… but I’m sorry, it’s not worth a thousand boxes in my basement.
A while back, I shared our DIY hallway art gallery project, which prompted a message from a friend (Hi, Pari!) who wanted to know how we then archive all of that artwork. If you asked the kids, they’d want a shrine built for every single piece. I get it. They’ve put their little hearts into each creative piece and they’d never want to see it hit the blue bag.
Here are three cardinal rules:
- Don’t discard any artwork during daytime hours. You will get caught.
- Don’t put it in the recycling bag. When you’re taking out the recycling, you will get caught.
- When you get caught, lie. Practice your genuine “Oh my goodness, how did that get in there?!” face. You will need it.
And I don’t mean to sound heartless. I truly love their creations. But my kids are hard-core artists. In an hour of crafting on my dining room table, I can be gifted with six or eight original works. That’s not even counting all that comes home from school.
Here five curated conditions for what stays and what goes:
- Have they ever made something else just like this? Is it a coloured picture ripped out of colouring book that looks more or less the same as the last 391 pictures coloured ripped from a colouring book? Buh-bye. By the same token, if it’s super cool or unique, keep it (like Sidney Crosby’s dented dryer).
- Does this reflect their best work? For example, did they start to do something quite creative, but quit half-way through and move onto another project? Anything unfinished gets pitched.
- Did your child actually create this or was it gifted to them at their after-school program and brought home in his backpack? This is important as no one has room to store other kids’ stuff.
- Is it 3D? Is it going to be smushed to oblivion and therefore unrecognizable the next time you look at it? I’m not saying you can’t keep anything that isn’t flat (like my epic paper-mache plant cell from Grade 9, on which I was the only one to earn 100%, but both of my parents had to help me finish it the night before, and, let’s be real, the teacher probably STILL has it in his classroom 18 years later because it was awesome), but consider the storing logistics. If there’s macaroni glued to it, that macaroni is going to fall off, guaranteed.
- Does it give you the feels? If your kid presents you with something that doesn’t seem so awesome, but says something that makes you want to cry when he hands it to you. Keep that.
Which leads me to a little piece of advice: date everything. Include the kids’ ages too because you may not want to do the mental math in 25 years’ time to figure out how old they were when they created such a masterpiece. And if something super sweet happened when it was created or given, take a minute to write a note on the back to remind yourself later. When we were new parents, we thought we’d remember all of those moments forever, but we’re tired and absent minded and our perfect children do 8,000 amazing things a day and then cover over half of those memories by doing 4,000 infuriating things a day. You won’t remember, so write it down.
How we store it
We have four matching totes in our basement storage room.

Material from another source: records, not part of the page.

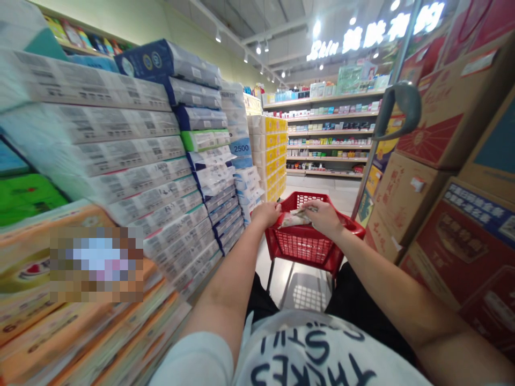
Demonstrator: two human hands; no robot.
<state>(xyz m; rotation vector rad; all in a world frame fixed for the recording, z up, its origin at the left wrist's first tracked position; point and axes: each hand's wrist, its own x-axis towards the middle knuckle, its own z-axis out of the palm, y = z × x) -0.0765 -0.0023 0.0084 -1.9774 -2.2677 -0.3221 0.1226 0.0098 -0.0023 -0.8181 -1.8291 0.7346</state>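
Straight ahead, well beyond the grip, tiered display shelves [322,172] close off the aisle, their small boxes lined up in rows, probably so that labels can be read. Left of both hands, plastic-wrapped packs [132,126] lie flat in tall stacks, a shape that likely keeps them steady; to the right, cardboard cartons [434,123] are piled high, seemingly to save floor space. Directly beneath the hands stands a red shopping cart [301,244], its near edge toward the body, presumably for easy reach. The left hand [266,215] curls at the near left corner; whether it clasps the rim, I cannot tell. The right hand [325,217] pinches a crumpled pale packet [295,219] by one end over that near edge, perhaps lightly because it looks soft, its free end pointing toward the left hand.
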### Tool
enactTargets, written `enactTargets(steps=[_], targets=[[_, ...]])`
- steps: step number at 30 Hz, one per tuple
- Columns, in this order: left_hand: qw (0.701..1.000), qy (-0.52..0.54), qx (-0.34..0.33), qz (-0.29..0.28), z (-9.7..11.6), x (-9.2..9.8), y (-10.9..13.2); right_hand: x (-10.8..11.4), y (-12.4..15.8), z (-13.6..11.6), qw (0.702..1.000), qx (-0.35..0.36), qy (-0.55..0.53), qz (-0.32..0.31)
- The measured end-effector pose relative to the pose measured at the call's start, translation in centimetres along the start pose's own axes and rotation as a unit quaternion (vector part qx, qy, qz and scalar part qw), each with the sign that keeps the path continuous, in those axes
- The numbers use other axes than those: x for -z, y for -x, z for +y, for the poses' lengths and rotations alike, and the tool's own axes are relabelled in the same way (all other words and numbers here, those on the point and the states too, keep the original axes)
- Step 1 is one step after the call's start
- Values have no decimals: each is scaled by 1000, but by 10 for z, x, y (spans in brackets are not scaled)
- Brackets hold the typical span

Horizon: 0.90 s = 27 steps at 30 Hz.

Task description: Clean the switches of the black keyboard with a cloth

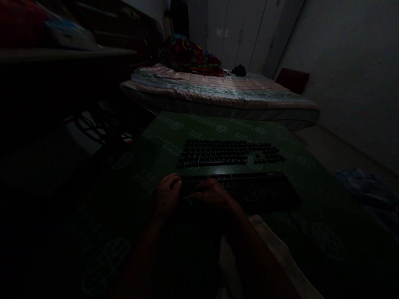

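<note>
A dark keyboard (264,189) lies on a green table (318,191) before us.
Our left hand (166,193) rests at the keyboard's left end; our right hand (212,193) bends low over its left part, by a bluish scrap (188,200). It is too dark to tell whether either grips. Beyond the keyboard sit loose keys (222,153) in rows; a bump or careless reach could scatter them. Around the keyboard, the table's pale globe logos and lettering stay unreadable.

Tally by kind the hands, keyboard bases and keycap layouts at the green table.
Hands: 2, left hand and right hand
Keyboard base: 1
Keycap layout: 1, its single caps too dark to count reliably
Total: 4
</note>
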<state>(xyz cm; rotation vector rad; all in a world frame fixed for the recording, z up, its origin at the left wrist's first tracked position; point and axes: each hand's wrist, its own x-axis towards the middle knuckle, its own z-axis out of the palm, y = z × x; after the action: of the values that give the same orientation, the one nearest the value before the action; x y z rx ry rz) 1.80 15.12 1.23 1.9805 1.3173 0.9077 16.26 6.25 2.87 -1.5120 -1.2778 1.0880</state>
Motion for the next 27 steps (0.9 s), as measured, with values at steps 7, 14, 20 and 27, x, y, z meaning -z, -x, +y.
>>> enactTargets(steps=[7, 14, 20, 27], targets=[[1000, 1, -8, 4, -1, -1, 0, 4, 2, -4, 999, -3, -28, -20], [1000, 2, -7, -1, -1, 0, 0, -1, 0, -3, 1000, 0, 1, -22], [1000, 5, 9, 1, 0, -1, 0, -1, 4, -13, 999, -12, -32, -33], [1000, 3, 1, 5, -1, -1, 0, -2, 5, -12, 998, -18, -58, -23]])
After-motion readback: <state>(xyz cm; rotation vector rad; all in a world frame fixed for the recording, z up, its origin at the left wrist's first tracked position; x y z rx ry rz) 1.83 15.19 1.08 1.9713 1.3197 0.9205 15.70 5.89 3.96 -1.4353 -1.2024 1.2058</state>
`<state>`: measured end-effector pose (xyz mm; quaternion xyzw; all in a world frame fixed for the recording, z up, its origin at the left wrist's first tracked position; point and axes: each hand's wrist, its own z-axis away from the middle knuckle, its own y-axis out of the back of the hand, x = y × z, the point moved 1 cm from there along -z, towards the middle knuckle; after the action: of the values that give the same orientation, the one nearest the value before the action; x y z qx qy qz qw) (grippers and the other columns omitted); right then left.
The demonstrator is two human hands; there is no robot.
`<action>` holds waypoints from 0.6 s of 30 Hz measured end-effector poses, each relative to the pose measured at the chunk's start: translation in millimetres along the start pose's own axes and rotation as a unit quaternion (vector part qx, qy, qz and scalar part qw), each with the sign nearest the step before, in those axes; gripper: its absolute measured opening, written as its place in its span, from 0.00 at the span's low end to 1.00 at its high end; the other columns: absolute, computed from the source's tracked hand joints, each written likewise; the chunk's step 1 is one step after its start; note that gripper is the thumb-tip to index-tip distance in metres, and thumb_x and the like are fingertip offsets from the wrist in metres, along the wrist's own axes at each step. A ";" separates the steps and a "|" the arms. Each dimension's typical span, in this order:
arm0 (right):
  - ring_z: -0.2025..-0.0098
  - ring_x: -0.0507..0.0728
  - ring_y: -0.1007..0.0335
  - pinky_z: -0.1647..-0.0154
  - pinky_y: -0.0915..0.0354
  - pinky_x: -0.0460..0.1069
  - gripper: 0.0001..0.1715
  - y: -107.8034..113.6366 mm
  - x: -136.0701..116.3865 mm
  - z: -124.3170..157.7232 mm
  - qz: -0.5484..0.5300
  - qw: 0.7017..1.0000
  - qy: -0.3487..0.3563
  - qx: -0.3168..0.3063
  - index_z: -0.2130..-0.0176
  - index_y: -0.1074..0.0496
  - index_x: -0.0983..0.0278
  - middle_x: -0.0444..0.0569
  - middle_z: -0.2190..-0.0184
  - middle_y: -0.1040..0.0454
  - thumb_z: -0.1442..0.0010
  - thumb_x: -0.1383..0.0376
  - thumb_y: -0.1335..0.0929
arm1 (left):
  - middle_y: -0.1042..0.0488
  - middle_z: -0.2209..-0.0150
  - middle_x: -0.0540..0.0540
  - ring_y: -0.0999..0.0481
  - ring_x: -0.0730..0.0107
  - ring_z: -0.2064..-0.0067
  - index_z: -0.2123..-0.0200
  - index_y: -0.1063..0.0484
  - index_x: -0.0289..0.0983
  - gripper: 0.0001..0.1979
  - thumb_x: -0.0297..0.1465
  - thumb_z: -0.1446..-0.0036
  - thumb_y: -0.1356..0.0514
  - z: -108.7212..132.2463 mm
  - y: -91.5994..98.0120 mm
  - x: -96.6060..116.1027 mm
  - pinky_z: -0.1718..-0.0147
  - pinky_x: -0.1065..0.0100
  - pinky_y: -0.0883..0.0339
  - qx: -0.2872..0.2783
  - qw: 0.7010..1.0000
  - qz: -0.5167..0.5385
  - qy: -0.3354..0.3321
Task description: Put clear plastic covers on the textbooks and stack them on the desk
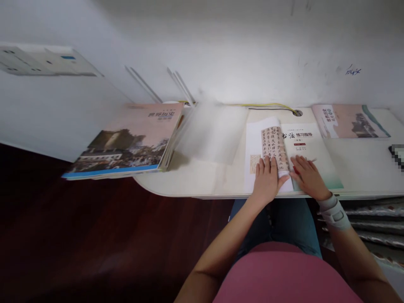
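Observation:
An open calligraphy practice booklet [312,145] lies near the table's front edge. Its left leaf, printed with columns of brush characters, curves up near the fold. My left hand [267,179] rests on the lower part of that leaf, fingers stretched out and thumb toward the fold. Just right of the fold, my right hand [307,174] presses on the title page, a grey support around its wrist. A slim pen [312,160] with a red part seems tucked under its fingers, mostly hidden by them.
A stack of history books [126,139] overhangs the table's left end. Beside it stands a blurred white router-like device with antennas [181,86]. Another booklet [353,121] lies at back right, near a cable hole [297,112]. A dark-edged object [397,155] sits at far right.

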<state>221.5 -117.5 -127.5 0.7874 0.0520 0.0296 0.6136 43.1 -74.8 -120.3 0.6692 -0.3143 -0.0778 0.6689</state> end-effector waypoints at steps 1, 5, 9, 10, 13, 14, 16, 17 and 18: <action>0.36 0.65 0.45 0.40 0.45 0.61 0.30 -0.7 5.9 1.2 0.022 1.000 -0.015 0.004 0.38 0.39 0.67 0.61 0.37 0.40 0.33 0.55 0.44 | 0.51 0.35 0.22 0.52 0.40 0.33 0.35 0.52 0.23 0.43 0.54 0.39 0.59 -0.8 -0.8 -0.1 0.40 0.43 0.49 0.001 1.000 -0.013 0.004; 0.37 0.68 0.43 0.41 0.43 0.62 0.29 -1.9 20.0 5.7 0.086 0.995 -0.046 0.017 0.39 0.36 0.66 0.64 0.37 0.40 0.33 0.55 0.43 | 0.49 0.35 0.23 0.50 0.39 0.34 0.35 0.48 0.23 0.42 0.53 0.39 0.58 -0.8 -2.0 -1.0 0.39 0.44 0.50 -0.003 0.998 -0.061 0.016; 0.37 0.68 0.43 0.41 0.44 0.61 0.30 -3.2 20.4 7.7 0.098 0.994 -0.044 0.029 0.39 0.36 0.66 0.63 0.38 0.39 0.33 0.54 0.43 | 0.47 0.36 0.24 0.50 0.38 0.34 0.36 0.44 0.24 0.39 0.51 0.38 0.56 4.8 -3.5 -2.4 0.38 0.44 0.51 -0.002 0.995 -0.098 0.014; 0.37 0.68 0.43 0.41 0.44 0.61 0.30 -3.7 20.0 7.8 0.097 0.994 -0.044 0.029 0.39 0.36 0.66 0.63 0.38 0.39 0.33 0.54 0.43 | 0.47 0.36 0.24 0.50 0.39 0.34 0.37 0.44 0.24 0.39 0.51 0.37 0.56 6.0 -3.9 -3.6 0.38 0.44 0.51 0.000 0.995 -0.103 0.013; 0.37 0.68 0.43 0.41 0.44 0.61 0.29 -4.6 19.4 7.6 0.095 0.994 -0.047 0.023 0.39 0.37 0.66 0.63 0.37 0.40 0.33 0.54 0.43 | 0.47 0.36 0.23 0.50 0.40 0.34 0.37 0.44 0.23 0.38 0.50 0.37 0.55 5.8 -4.2 -8.9 0.39 0.44 0.51 0.002 0.994 -0.107 0.009; 0.37 0.68 0.43 0.40 0.44 0.61 0.30 -4.5 19.4 7.6 0.095 0.994 -0.048 0.020 0.39 0.37 0.66 0.63 0.37 0.40 0.33 0.54 0.43 | 0.47 0.36 0.23 0.50 0.40 0.34 0.37 0.44 0.23 0.39 0.50 0.37 0.55 4.3 -4.0 -10.9 0.39 0.45 0.51 -0.001 0.994 -0.106 0.012; 0.37 0.68 0.44 0.41 0.44 0.61 0.30 -3.4 19.7 7.9 0.095 0.994 -0.049 0.016 0.39 0.37 0.66 0.63 0.37 0.40 0.33 0.54 0.43 | 0.47 0.36 0.24 0.49 0.40 0.34 0.37 0.44 0.22 0.39 0.50 0.37 0.56 0.6 -3.3 -14.3 0.39 0.45 0.50 -0.007 0.995 -0.100 0.025; 0.37 0.68 0.44 0.41 0.44 0.60 0.30 -2.7 20.1 8.4 0.096 0.994 -0.049 0.015 0.39 0.37 0.66 0.63 0.37 0.40 0.33 0.54 0.43 | 0.47 0.36 0.23 0.50 0.40 0.34 0.38 0.44 0.21 0.40 0.51 0.37 0.57 -0.8 -3.0 -15.4 0.39 0.45 0.50 -0.008 0.995 -0.097 0.033; 0.37 0.68 0.43 0.41 0.44 0.60 0.30 -1.9 20.7 9.0 0.096 0.994 -0.048 0.014 0.39 0.37 0.67 0.63 0.38 0.39 0.33 0.55 0.43 | 0.47 0.36 0.23 0.50 0.39 0.34 0.38 0.44 0.20 0.40 0.51 0.37 0.57 -1.5 -2.8 -16.1 0.39 0.45 0.50 -0.007 0.995 -0.095 0.038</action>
<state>243.0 -123.3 -131.9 0.7976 -0.0531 0.0495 0.5989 32.1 -65.3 -127.9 0.6940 -0.2234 -0.1174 0.6743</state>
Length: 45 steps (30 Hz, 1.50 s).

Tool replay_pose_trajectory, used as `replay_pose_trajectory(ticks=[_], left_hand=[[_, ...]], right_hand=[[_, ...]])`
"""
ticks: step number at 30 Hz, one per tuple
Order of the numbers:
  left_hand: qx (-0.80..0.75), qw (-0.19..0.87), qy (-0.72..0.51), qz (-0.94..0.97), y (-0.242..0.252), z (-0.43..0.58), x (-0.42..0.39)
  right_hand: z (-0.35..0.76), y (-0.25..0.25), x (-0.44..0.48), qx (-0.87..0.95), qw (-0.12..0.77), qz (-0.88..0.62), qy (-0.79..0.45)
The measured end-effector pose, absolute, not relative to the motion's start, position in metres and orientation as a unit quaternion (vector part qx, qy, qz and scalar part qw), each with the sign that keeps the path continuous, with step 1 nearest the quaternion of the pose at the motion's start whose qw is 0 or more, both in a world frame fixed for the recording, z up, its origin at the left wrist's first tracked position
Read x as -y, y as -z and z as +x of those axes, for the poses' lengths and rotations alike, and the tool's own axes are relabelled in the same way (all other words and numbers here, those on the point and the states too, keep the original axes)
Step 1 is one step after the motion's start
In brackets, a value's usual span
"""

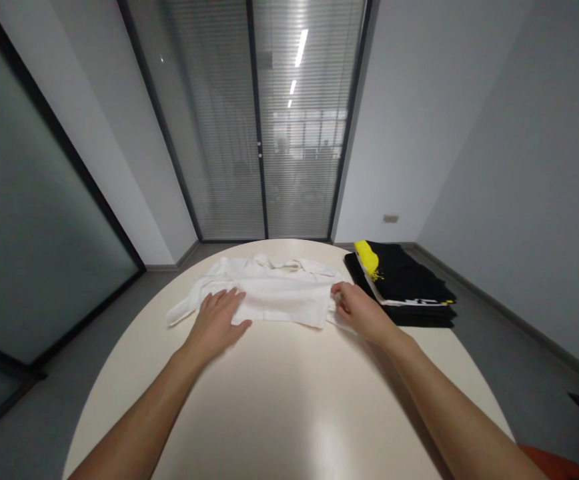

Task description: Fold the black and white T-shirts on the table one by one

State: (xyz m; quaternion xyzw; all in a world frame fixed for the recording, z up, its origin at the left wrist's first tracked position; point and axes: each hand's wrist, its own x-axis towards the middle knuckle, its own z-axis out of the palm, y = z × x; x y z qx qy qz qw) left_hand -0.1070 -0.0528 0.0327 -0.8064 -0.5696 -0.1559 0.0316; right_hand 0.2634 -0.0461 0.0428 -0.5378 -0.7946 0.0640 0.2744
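A white shirt (284, 297) lies on the table, its body folded up into a wide band, with the collar at the far side and one sleeve reaching out to the left. My left hand (219, 320) rests on the left part of the cloth, palm down and fingers spread. At the shirt's right edge, my right hand (357, 308) has its fingers curled together in a pinch on the white cloth by the right sleeve. Part of that sleeve is hidden behind the hand.
A stack of folded dark clothes (409, 273), with a yellow patch on top, sits at the right edge of the round pale table (269, 400). Beyond the table are a glass door with blinds (299, 180) and grey walls. Something red shows at bottom right.
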Motion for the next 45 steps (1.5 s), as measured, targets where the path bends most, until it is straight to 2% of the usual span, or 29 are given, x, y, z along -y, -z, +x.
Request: replay_pose_trajectory(ticks=[3, 8, 13, 18, 23, 26, 30, 34, 37, 42, 45], left_hand=[[0.573, 0.025, 0.129, -0.809, -0.027, -0.112, 0.050], [0.557, 0.006, 0.168, -0.813, -0.027, -0.120, 0.043], [0.582, -0.004, 0.246, -0.775, -0.028, -0.121, 0.040], [0.663, -0.082, 0.371, -0.645, -0.030, -0.131, 0.032], [0.693, -0.065, 0.447, -0.562, -0.033, -0.145, 0.023], [0.704, -0.061, 0.438, -0.556, -0.031, -0.150, 0.022], [0.729, -0.052, 0.385, -0.563, -0.027, -0.151, 0.024], [0.726, -0.051, 0.341, -0.595, -0.026, -0.146, 0.026], [0.724, -0.041, 0.330, -0.604, -0.027, -0.142, 0.028], [0.728, -0.045, 0.327, -0.601, -0.029, -0.141, 0.028], [0.728, -0.049, 0.326, -0.602, -0.030, -0.141, 0.029]], right_hand=[[0.264, -0.041, 0.045, 0.794, 0.257, -0.549, -0.041], [0.268, -0.048, 0.041, 0.784, 0.270, -0.557, -0.039], [0.271, -0.053, 0.039, 0.745, 0.398, -0.534, -0.049], [0.276, -0.055, 0.035, 0.653, 0.524, -0.530, -0.136], [0.276, -0.055, 0.033, 0.616, 0.569, -0.520, -0.161], [0.274, -0.054, 0.036, 0.648, 0.523, -0.536, -0.137], [0.272, -0.053, 0.041, 0.736, 0.426, -0.524, -0.040], [0.264, -0.061, 0.049, 0.765, 0.376, -0.522, 0.023], [0.254, -0.065, 0.056, 0.806, 0.321, -0.496, -0.041], [0.255, -0.057, 0.061, 0.863, 0.180, -0.446, -0.153], [0.261, -0.050, 0.056, 0.864, 0.154, -0.443, -0.181]])
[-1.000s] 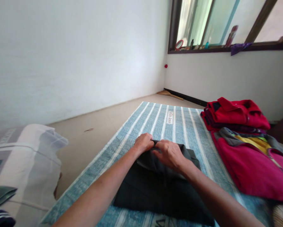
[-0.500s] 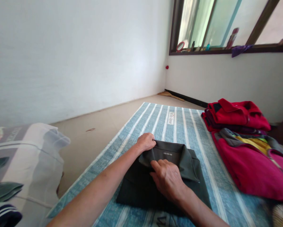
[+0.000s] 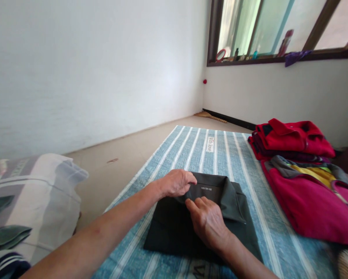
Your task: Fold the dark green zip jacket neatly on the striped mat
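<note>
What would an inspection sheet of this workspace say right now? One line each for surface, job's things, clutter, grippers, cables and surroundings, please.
Surface: blue-and-white striped cloth, with a "With love" patch.
Job's things: dark garment, lying folded, collar uppermost, small pale print inside it.
Clutter: folded red garments and a magenta garment at right; pale bag at left.
Grippers: left hand pinches the collar's upper left edge; right hand has its fingers bent at the collar's front, grip partly hidden.
Cables: nothing seen.
Surroundings: white wall; window with small items and a purple cloth on its sill.
</note>
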`<state>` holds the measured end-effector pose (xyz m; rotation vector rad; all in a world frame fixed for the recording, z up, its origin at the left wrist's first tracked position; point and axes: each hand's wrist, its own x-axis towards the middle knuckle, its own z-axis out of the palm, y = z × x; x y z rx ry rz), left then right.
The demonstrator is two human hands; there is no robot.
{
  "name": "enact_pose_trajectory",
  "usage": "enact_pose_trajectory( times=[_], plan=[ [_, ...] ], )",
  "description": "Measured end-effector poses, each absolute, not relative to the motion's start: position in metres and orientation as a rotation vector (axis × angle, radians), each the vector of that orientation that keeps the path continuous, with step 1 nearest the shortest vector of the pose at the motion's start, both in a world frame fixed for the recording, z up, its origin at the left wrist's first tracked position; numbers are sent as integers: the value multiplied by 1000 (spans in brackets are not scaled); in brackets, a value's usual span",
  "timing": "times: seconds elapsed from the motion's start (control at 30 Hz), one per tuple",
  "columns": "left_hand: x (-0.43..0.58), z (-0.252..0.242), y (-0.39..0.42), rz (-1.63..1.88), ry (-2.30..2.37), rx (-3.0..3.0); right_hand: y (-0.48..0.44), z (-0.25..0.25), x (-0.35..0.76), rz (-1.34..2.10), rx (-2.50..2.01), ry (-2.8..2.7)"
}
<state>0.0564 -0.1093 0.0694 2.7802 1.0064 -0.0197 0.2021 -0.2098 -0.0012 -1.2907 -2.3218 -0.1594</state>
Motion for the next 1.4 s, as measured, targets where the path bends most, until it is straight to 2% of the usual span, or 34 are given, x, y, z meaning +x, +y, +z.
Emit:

These totes are clear on the bottom so we can easily see what’s inside and each is labeled with one of our names. These are our memory boxes. M and I don’t tend to make additions to ours, but they are basically full anyway with yearbooks, diplomas and other mementos from our academic years, cards and romantic tokens from the early stages of our relationship (did I mention we haven’t added much in recent years? ha!), photos and the odd cassette tape. That sort of thing.
The kids’ boxes are lined with their baby items — the outfit they wore on their way home from the hospital, their first favourite story books, their birth announcements and some of their earliest photos. From there, we start the pile of artwork. This is also intermingled with certificates (Congratulations on successful completion of the school bus safety course!) and some sports participation medals.
When I sort through the artwork that is hung in the hallway, the pile first goes to a purgatory-style place I like to call “the junk drawer.” It goes here because I am often too lazy to go down to the basement and open the bin and deposit said pile. When the drawer starts to jam, I’m forced to go get the bin. Another tip: bring the bin to a comfy spot like the couch because you’ll never just dump and run — you’ll open it and remember all of the goodness of the baby days and dig through that whole tub of nostalgia. Plan at least 30 minutes. Oh, and one more tip: while you’re there, if you discover anything that makes you think, “Why did I keep this?” chuck it. If you don’t know why it’s there now, you’ll never know in 25 years.
I hope this is helpful — thanks for asking, Pari! If you need me, I’ll be sniffing a onesie and reading Kisses Kisses Baby O by heart.